An analysis of fire-retardant materials for wooden building structures is carried out and the need to develop reliable methods for studying the process of ignition and flame propagation on the surface of a building structure, necessary for creating new types of fire-retardant materials, is found. Therefore, it is necessary to determine the conditions for forming a thermal conductivity barrier and find a mechanism for inhibiting heat transfer to the material. In this regard, a computational and analytical method for determining thermal conductivity when using a fire-retardant varnish as a coating is developed, which allows assessing the coefficient of thermal conductivity under high temperature action. According to experimental data and theoretical dependences, the coefficient of thermal conductivity of the fire-retardant coked foam layer of 0.36 W/(mK) is calculated, which, accordingly, ensures the heat resistance of wood.

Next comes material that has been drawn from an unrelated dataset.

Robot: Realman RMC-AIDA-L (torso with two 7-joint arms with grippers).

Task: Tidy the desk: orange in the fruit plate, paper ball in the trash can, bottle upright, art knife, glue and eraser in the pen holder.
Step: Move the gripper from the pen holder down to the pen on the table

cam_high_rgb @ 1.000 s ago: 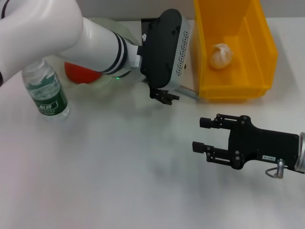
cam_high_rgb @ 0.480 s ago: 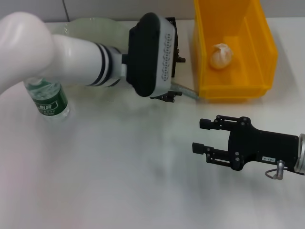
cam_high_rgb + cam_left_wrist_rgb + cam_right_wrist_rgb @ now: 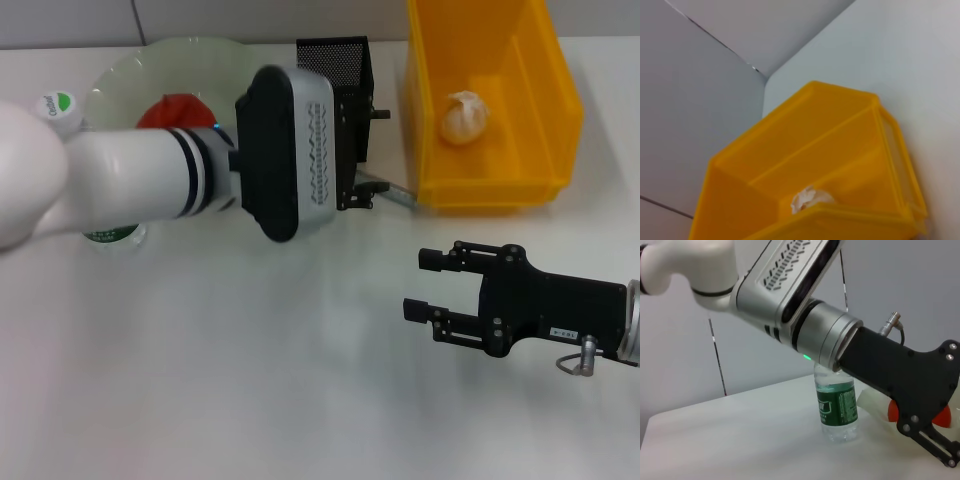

As a result of research, it is proved that the process of heat insulation of a wooden structure consists in the formation of sootlike products on the surface of natural combustible material. This made it possible to determine the conditions for fireproofing wood by forming a thermal conductivity barrier during the decomposition of varnish into foamed coke. Experimental studies confirmed that a sample of fireproof wood withstood the temperature effect of the heat flux for 900 s. The maximum possible temperature penetration through the coating is evaluated. It is found that under the temperature effect on the sample, which significantly exceeds the ignition temperature of wood, on the unheated surface of the sample, this value did not exceed 180 °C. Thus, there is reason to assert the possibility of directional regulation of wood fire protection processes using fire-retardant coatings that can form a protective layer on the material surface that inhibits wood burnout
Keywords: protective agents, weight loss, surface treatment, wood burnout
UDC 614.842
|DOI: 10.15587/1729-4061.2020.210009|
DETERMINATION OF REGULARITIES OF HEAT RESISTANCE UNDER FLAME ACTION ON WOOD WALL WITH FIRE-RETARDANT VARNISH
Yu. Tsapko
Doctor of Technical Sciences** V. D. Glukhovsky Scientific Research Institute of Binders and Materials Kyiv National University of Construction and Architecture Povitroflotsky ave., 31, Kyiv, Ukraine, 03037 E-mail: juriyts@ukr.net V. L o m a h a Posgraduate Student* Е-mail: lomaga39@gmail.com A. Tsapko Posgraduate Student* Е-mail: alekseytsapko@gmail.com S. Mazurchuk PhD*
Е-mail: mazurchuk.s.m@ukr.net O. Horbachova
PhD*
Е-mail: gorbachova.sasha@ukr.net D. Zavialov
Junior Researcher
Department of Research on Quality and Storage Conditions of Petroleum Products and an Industrial Group of Goods Ukrainian State Research Institute «Resurs» Kazymira Malevycha str., 84, Kyiv, Ukraine, 03150 Е-mail: lazarovuch@ukr.net *Department of Technology and Design of Wood Products** **National University of Life and Environmental Sciences of Ukraine Heroiv Oborony str., 15, Kyiv, Ukraine, 03041
Received date 13.07.2020 Accepted date 11.08.2020 Published date 25.08.2020
Copyright © 2020, Yu. Tsapko, V. Lomaha, A. Tsapko, S. Mazurchuk, O. Horbachova, D. Zavialov
This is an open access article under the CC BY license (http://creativecommons.org/licenses/by/4.0)
1. Introduction
Wood, as a building material, is widely used in construction and architecture due to its mechanical and operational properties. But due to high flammability, it is a fire-hazardous material.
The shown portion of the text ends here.